Why does pthread_cond_wait have spurious wakeups

cpthreads

To quote the man page:

When using condition variables there is always a Boolean predicate involving shared variables associated with each condition wait that is true if the thread should proceed. Spurious wakeups from the pthread_cond_timedwait() or pthread_cond_wait() functions may occur. Since the return from pthread_cond_timedwait() or pthread_cond_wait() does not imply anything about the value of this predicate, the predicate should be re-evaluated upon such return.

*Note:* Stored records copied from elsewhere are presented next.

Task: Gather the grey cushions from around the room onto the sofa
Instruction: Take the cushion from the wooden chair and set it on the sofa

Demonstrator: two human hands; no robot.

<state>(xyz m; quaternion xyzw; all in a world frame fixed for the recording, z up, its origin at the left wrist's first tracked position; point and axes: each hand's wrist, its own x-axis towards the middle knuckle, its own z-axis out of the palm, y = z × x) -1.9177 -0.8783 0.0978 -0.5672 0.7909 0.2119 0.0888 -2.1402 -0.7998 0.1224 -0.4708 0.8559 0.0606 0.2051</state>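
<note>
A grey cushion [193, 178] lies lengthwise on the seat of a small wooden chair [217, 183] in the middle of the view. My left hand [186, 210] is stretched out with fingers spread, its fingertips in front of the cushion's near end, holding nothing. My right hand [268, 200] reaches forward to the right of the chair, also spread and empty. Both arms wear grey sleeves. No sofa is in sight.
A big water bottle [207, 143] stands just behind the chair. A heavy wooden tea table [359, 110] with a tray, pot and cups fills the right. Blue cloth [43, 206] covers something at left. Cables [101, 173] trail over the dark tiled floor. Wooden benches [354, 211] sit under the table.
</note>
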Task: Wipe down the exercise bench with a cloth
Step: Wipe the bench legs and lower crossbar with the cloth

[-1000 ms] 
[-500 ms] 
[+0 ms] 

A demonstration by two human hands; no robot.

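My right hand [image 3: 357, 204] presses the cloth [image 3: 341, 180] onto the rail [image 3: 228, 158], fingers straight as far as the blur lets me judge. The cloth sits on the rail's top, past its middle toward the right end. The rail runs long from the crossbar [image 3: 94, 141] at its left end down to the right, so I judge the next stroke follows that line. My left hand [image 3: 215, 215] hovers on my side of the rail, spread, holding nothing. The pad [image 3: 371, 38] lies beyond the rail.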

So, pthread_cond_wait can return even if you haven't signaled it. At first glance at least, that seems pretty atrocious. It would be like a function which randomly returned the wrong value or randomly returned before it actually reached a proper return statement. It seems like a major bug. But the fact that they chose to document this in the man page rather than fix it would seem to indicate that there is a legitimate reason why pthread_cond_wait ends up waking up spuriously. Presumably, there's something intrinsic about how it works that makes it so that that can't be helped. The question is what.

Why does pthread_cond_wait return spuriously? Why can't it guarantee that it's only going to wake up when it's been properly signaled? Can anyone explain the reason for its spurious behavior?

Best Answer

There are at least two things 'spurious wakeup' could mean:

  • A thread blocked in pthread_cond_wait can return from the call even though no call to pthread_call_signal or pthread_cond_broadcast on the condition occurred.
  • A thread blocked in pthread_cond_wait returns because of a call to pthread_cond_signal or pthread_cond_broadcast, however after reacquiring the mutex the underlying predicate is found to no longer be true.

But the latter case can occur even if the condition variable implementation does not allow the former case. Consider a producer consumer queue, and three threads.

  • Thread 1 has just dequeued an element and released the mutex, and the queue is now empty. The thread is doing whatever it does with the element it acquired on some CPU.
  • Thread 2 attempts to dequeue an element, but finds the queue to be empty when checked under the mutex, calls pthread_cond_wait, and blocks in the call awaiting signal/broadcast.
  • Thread 3 obtains the mutex, inserts a new element into the queue, notifies the condition variable, and releases the lock.
  • In response to the notification from thread 3, thread 2, which was waiting on the condition, is scheduled to run.
  • However before thread 2 manages to get on the CPU and grab the queue lock, thread 1 completes its current task, and returns to the queue for more work. It obtains the queue lock, checks the predicate, and finds that there is work in the queue. It proceeds to dequeue the item that thread 3 inserted, releases the lock, and does whatever it does with the item that thread 3 enqueued.
  • Thread 2 now gets on a CPU and obtains the lock, but when it checks the predicate, it finds that the queue is empty. Thread 1 'stole' the item, so the wakeup appears to be spurious. Thread 2 needs to wait on the condition again.

So since you already always need to check the predicate under a loop, it makes no difference if the underlying condition variables can have other sorts of spurious wakeups.